Co-authored-by: Cursor <cursoragent@cursor.com>
2026-05-28 00:30:49 -05:00

243 lines
14 KiB
Markdown

---
title: fix: Verify live archive path updates
type: fix
status: completed
date: 2026-05-24
---
# fix: Verify live archive path updates
## Summary
Verify that the recurring scrape wrapper updates the user's existing `~/Documents` archives in place, then tighten destination-path fallback behavior so new unmapped channels default to stable, human-readable archive names instead of `channels/<channel-id>.json`.
This plan keeps the append-only merge contract and custom `output_dir` roots intact while closing the gap between current archive layout expectations and the wrapper's fallback naming behavior.
---
## Problem Frame
The recurring wrapper already preserves existing JSON exports when it can map a channel ID back to the right file, but the current fallback path for an unmapped channel is `output_dir/channels/<channel-id>.json`. The user's real archive set under `~/Documents` uses custom per-target roots with human-readable filenames, so this path fallback must be verified against live data and corrected so first-time channel exports do not drift into a different directory structure.
---
## Assumptions
*This plan was authored without synchronous user confirmation.

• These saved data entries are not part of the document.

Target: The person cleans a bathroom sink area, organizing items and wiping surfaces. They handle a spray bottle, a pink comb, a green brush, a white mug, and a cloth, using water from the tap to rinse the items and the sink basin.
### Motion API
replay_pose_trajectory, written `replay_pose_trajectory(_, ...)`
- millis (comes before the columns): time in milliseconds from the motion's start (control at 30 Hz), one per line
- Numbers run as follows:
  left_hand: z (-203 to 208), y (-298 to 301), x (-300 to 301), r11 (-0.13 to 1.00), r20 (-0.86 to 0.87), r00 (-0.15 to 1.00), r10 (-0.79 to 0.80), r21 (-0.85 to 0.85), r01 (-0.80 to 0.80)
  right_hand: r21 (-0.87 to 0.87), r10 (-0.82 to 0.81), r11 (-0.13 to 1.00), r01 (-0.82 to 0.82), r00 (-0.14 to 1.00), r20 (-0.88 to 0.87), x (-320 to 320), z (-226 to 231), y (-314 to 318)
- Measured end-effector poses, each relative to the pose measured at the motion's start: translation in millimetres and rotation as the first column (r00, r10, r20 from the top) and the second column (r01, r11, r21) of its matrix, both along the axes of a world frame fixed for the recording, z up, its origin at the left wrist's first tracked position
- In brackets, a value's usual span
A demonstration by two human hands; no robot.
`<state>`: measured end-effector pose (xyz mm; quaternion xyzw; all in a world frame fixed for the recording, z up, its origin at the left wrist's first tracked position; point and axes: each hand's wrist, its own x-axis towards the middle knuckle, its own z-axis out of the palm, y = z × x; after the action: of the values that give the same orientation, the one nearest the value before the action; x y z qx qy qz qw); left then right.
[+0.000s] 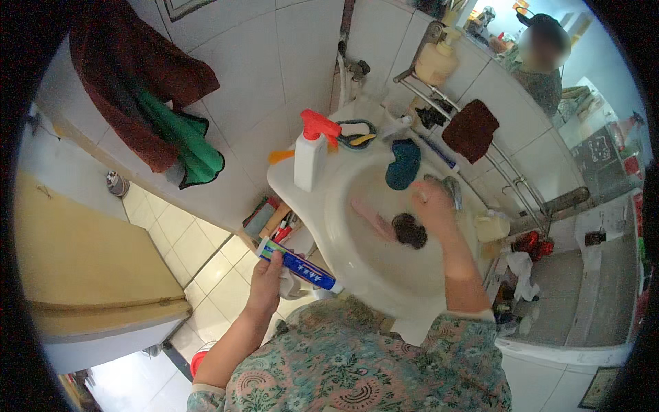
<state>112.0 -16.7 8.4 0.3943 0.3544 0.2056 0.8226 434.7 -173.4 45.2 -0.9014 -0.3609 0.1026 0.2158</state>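
This looks like a bathroom, probably in a home. A white sink (331,230) with a metal tap (451,187) stands against white wall tiles (244,58), and pale yellow tiles (180,238) cover the floor. Above the sink are a metal rail (519,180), a pump bottle (436,63) and a mirror (598,72). Dark towels (134,82) hang nearby, and a blue toothpaste-like tube (305,268) is at the sink's edge.
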Motion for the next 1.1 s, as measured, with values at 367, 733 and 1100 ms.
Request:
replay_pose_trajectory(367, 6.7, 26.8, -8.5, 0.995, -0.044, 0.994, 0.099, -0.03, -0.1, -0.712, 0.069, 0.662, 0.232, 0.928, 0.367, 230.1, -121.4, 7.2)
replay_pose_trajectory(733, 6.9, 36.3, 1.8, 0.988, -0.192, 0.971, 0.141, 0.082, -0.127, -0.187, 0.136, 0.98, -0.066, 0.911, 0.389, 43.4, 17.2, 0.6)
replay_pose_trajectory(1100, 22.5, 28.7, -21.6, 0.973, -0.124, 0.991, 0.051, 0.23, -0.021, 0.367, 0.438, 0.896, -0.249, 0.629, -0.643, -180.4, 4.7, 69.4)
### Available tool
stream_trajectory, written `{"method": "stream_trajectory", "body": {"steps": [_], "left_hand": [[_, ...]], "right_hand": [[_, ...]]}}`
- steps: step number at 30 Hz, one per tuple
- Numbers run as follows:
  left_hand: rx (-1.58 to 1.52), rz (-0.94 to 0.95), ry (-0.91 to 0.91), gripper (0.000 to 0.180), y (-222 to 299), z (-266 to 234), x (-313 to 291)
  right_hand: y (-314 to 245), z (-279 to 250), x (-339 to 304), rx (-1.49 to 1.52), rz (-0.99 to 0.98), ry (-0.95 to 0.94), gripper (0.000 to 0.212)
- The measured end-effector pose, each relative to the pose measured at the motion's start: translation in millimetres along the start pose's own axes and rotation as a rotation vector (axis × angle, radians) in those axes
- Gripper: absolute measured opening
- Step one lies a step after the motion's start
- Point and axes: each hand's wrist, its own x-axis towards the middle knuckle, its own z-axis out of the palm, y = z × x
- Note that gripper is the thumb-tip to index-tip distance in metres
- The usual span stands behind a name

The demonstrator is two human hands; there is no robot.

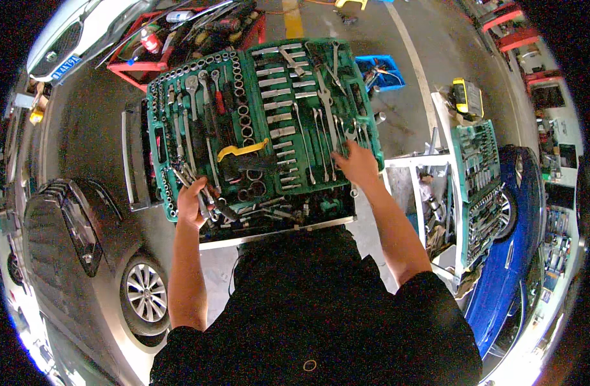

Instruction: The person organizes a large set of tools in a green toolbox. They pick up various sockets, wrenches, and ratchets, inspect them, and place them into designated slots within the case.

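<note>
A green tool case [266, 116] lies open in front of me, its two halves filled with sockets, ratchets and wrenches. My left hand [190, 201] is closed around a bundle of metal wrenches [208, 196] over the case's near left corner. At the right half, the fingers of my right hand [360, 166] are bent and closed at a small wrench [351, 133] among the row of slotted ones; the fingertips partly cover it. A long wrench [325, 96] lies slantwise on the upper right half. A yellow strip-like piece [243, 149] rests across the left half.
Under the case is an open drawer [288, 215] with loose tools. A red cart [262, 29] with bottles stands behind, a blue basket [388, 76] to the right. Another green tool set [478, 186] sits by a white frame [430, 161]. Cars flank me: grey [56, 244], blue [501, 283].
</note>
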Motion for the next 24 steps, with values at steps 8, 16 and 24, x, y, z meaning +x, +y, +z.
{"method": "stream_trajectory", "body": {"steps": [8, 16, 24], "left_hand": [[-0.012, 0.07, -0.093, 0.012, 1, -1, -5], [-0.021, 0.06, -0.047, 0.015, -4, -5, 1], [-0.021, 0.08, -0.082, 0.016, -4, -6, 0]], "right_hand": [[-22, 13, 22, -0.069, -0.053, -0.091, 0.04], [-43, 8, 20, -0.079, 0.041, -0.138, 0.053], [-49, 4, 37, -0.109, 0.098, -0.169, 0.06]]}}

The items below are agent inferences that fill gaps in the input — un-validated bets that should be reviewed before implementation proceeds.*
- The existing archive files already present under `~/Documents/<target>` are the source of truth for where future updates should land for those channels.
- When a channel has no prior archive and no stored mapping, the preferred default is an intuitive human-readable filename that still includes the channel ID for stable remapping.

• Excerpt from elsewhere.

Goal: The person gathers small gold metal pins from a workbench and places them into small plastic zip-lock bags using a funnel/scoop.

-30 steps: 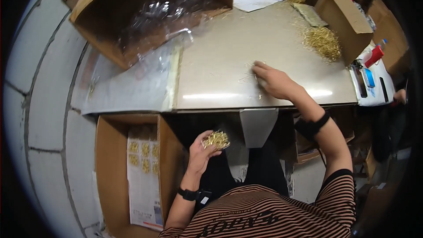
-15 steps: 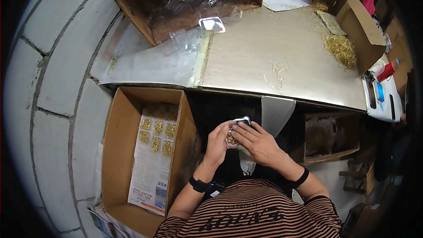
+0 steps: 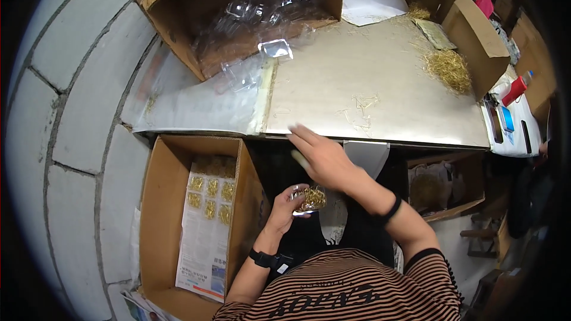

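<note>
My left hand (image 3: 282,211) is closed on the edge of a small clear plastic tray (image 3: 308,210) above my lap. Thin gold-coloured metal pieces (image 3: 310,198) fill the tray in a loose heap. My right hand (image 3: 327,163) is up near the table's front edge, apart from the tray, its fingers stretched out and slightly blurred. A pale cover shows on its thumb, and I see nothing held in it. Similar filled trays (image 3: 210,188) lie in rows on newspaper (image 3: 202,255) inside the cardboard box (image 3: 156,202) at my left.
On the metal-topped table (image 3: 333,71), an open cardboard box (image 3: 178,41) holds many empty clear trays (image 3: 262,15). A golden heap (image 3: 450,71) lies at the right, with scattered pieces (image 3: 361,110) nearer. Beyond it are a red bottle (image 3: 516,89) and, below the table, another box (image 3: 476,184).
My right hand has lifted off the tray and moved up toward the table edge. My left hand has lowered a little, still holding the tray, whose golden contents now show. The view has shifted slightly.
</note>
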A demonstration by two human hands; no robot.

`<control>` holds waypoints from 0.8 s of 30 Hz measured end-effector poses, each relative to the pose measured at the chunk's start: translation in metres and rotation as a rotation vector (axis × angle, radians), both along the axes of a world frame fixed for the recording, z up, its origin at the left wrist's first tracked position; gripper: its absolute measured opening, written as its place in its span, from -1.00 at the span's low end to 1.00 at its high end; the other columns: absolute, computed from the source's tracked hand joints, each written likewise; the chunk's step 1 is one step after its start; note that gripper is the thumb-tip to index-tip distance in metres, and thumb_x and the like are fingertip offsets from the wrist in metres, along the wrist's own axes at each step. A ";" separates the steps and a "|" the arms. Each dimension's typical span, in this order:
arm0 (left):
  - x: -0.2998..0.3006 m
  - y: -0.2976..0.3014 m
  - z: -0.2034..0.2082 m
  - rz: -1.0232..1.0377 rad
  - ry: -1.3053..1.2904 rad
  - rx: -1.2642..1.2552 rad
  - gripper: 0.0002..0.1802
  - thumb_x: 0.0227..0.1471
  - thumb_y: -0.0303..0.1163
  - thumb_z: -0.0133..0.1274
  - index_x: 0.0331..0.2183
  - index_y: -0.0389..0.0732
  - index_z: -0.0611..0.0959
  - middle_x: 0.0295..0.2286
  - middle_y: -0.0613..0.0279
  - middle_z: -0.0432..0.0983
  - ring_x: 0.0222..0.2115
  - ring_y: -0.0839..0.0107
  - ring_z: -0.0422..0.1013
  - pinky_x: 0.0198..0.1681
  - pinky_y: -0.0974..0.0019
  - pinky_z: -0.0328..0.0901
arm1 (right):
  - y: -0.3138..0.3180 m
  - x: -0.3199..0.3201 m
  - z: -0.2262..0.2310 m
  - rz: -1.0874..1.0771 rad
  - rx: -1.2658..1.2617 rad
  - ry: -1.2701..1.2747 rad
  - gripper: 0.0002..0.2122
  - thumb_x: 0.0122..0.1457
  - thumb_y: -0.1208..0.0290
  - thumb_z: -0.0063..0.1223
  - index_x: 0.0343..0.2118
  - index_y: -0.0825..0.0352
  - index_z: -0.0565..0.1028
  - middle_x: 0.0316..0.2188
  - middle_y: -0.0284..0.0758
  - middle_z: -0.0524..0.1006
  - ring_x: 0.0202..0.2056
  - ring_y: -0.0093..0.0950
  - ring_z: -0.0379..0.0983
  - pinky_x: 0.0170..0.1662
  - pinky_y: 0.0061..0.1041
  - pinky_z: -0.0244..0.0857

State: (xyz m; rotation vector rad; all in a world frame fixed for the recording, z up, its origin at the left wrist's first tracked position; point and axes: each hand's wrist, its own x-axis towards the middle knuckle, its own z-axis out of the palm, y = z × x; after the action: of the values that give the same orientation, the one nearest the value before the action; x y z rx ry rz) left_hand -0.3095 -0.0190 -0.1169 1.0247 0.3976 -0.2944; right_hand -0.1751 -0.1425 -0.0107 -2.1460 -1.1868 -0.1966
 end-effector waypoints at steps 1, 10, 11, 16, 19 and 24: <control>-0.001 -0.002 -0.001 0.007 0.076 0.011 -0.67 0.10 -0.52 -0.07 -0.05 -0.30 0.46 -0.28 0.18 0.49 -0.38 0.46 0.50 -0.48 0.40 0.50 | 0.015 0.020 -0.003 0.046 -0.009 -0.067 -0.63 0.13 0.40 -0.03 -0.02 0.44 0.34 0.06 -0.10 0.34 0.11 -0.17 0.23 0.12 -0.29 0.17; -0.021 -0.017 -0.058 -0.061 0.127 -0.103 -0.68 0.18 -0.40 -0.12 -0.04 -0.27 0.43 -0.23 0.15 0.48 -0.29 0.41 0.50 -0.42 0.35 0.51 | -0.054 0.055 -0.030 -0.119 -0.337 -0.235 -0.64 0.20 0.34 -0.13 0.03 0.38 0.34 0.12 -0.19 0.30 0.17 -0.29 0.18 0.21 -0.27 0.04; -0.018 -0.020 -0.062 -0.076 0.122 -0.131 -0.68 0.20 -0.37 -0.14 -0.04 -0.28 0.43 -0.24 0.16 0.48 -0.29 0.42 0.50 -0.41 0.33 0.51 | -0.072 0.052 -0.025 -0.121 -0.344 -0.239 -0.64 0.20 0.34 -0.13 0.03 0.38 0.34 0.12 -0.19 0.30 0.17 -0.29 0.18 0.21 -0.27 0.04; -0.003 -0.038 -0.080 -0.099 0.083 -0.202 -0.68 0.22 -0.33 -0.19 -0.06 -0.29 0.44 -0.28 0.20 0.48 -0.29 0.42 0.49 -0.32 0.25 0.49 | -0.113 0.039 -0.009 -0.324 0.076 0.172 -0.67 0.19 0.39 -0.07 0.03 0.32 0.37 0.10 -0.16 0.32 0.13 -0.25 0.24 0.16 -0.28 0.14; 0.007 -0.057 -0.085 -0.116 0.107 -0.136 -0.69 0.23 -0.33 -0.20 -0.08 -0.28 0.46 -0.28 0.19 0.48 -0.29 0.44 0.49 -0.33 0.27 0.49 | -0.110 0.045 -0.020 -0.358 0.001 0.102 -0.66 0.20 0.39 -0.08 0.03 0.35 0.36 0.11 -0.15 0.30 0.15 -0.23 0.19 0.18 -0.31 0.11; 0.025 -0.090 -0.077 -0.091 0.171 -0.121 -0.66 0.25 -0.29 -0.28 -0.12 -0.29 0.48 -0.31 0.19 0.50 -0.36 0.42 0.51 -0.42 0.30 0.50 | -0.107 0.014 -0.028 -0.363 -0.162 -0.089 -0.65 0.13 0.46 -0.03 0.00 0.38 0.37 0.07 -0.17 0.35 0.15 -0.23 0.19 0.18 -0.30 0.10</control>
State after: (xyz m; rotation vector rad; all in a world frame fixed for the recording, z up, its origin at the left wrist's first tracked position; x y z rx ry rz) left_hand -0.2846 -0.1091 -0.1940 0.9036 0.4822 -0.4843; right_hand -0.1612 -0.2496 -0.0385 -2.5085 -0.8758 -0.3689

- Live verification should use the current checked-in custom target config rather than introducing a second temporary config shape.
---
## Requirements
- R1. Running the recurring scraper against the current `config/scrape-targets.json` must continue to target the user's custom `~/Documents/<target>` roots and must not redirect updates into unrelated directories.

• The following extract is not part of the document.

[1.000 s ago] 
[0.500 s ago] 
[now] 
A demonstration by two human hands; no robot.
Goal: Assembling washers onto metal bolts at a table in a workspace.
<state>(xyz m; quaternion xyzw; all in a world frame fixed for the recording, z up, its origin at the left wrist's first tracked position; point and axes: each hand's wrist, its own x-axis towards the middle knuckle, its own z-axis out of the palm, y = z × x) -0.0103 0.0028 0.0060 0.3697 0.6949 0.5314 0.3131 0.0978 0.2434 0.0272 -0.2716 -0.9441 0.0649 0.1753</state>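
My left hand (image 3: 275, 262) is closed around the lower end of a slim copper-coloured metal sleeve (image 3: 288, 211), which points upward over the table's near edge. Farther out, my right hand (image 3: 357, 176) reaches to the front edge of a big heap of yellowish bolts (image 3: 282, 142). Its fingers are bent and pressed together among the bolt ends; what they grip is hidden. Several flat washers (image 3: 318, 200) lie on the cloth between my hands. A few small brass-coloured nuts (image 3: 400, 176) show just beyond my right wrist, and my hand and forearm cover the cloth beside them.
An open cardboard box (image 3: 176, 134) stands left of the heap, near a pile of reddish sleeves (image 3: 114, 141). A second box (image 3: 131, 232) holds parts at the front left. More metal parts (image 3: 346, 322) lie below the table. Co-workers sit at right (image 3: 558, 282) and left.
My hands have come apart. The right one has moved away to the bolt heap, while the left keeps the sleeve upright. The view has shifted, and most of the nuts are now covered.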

- R2. Existing archives already present under those custom roots must be updated in place through the append-only merge path rather than overwritten from scratch or duplicated into a new fallback path.
- R3. When a channel has no prior archive or stored mapping, the wrapper's default destination naming must be stable and human-readable, aligned with the CLI's guild/category/channel naming conventions instead of `channels/<channel-id>.json`.
- R4. Destination-path resolution must remain fail-closed: ambiguous matches, invalid JSON, wrong-channel archives, or paths outside the configured target root must abort without mutating the existing archive.
- R5. The behavior must be covered by fixture-based smoke tests and documented so operators understand both custom output roots and default naming for newly discovered channels.
---
## Scope Boundaries
- No change to the top-level custom target roots already configured in `config/scrape-targets.json`.
- No change to the core C# exporter append semantics; archive preservation remains wrapper-layer behavior.
- No attempt to make inaccessible Discord targets succeed with the current token; auth/access blockers remain external runtime constraints.
---
## Context & Research
### Relevant Code and Patterns
- `scripts/run-discord-scrape.sh` already enforces append-only updates via `--after`, `merge_exports`, channel identity checks, and target-local temp files.
- `scripts/run-discord-scrape.sh` persists channel-to-path mappings in `output_dir/.dce-meta/channel-map.json` and currently falls back to `output_dir/channels/<channel-id>.json` for unmapped channels.
- `scripts/tests/run-discord-scrape-smoke.sh` is the established shell-level safety test for append, dedupe, and wrong-channel no-clobber behavior.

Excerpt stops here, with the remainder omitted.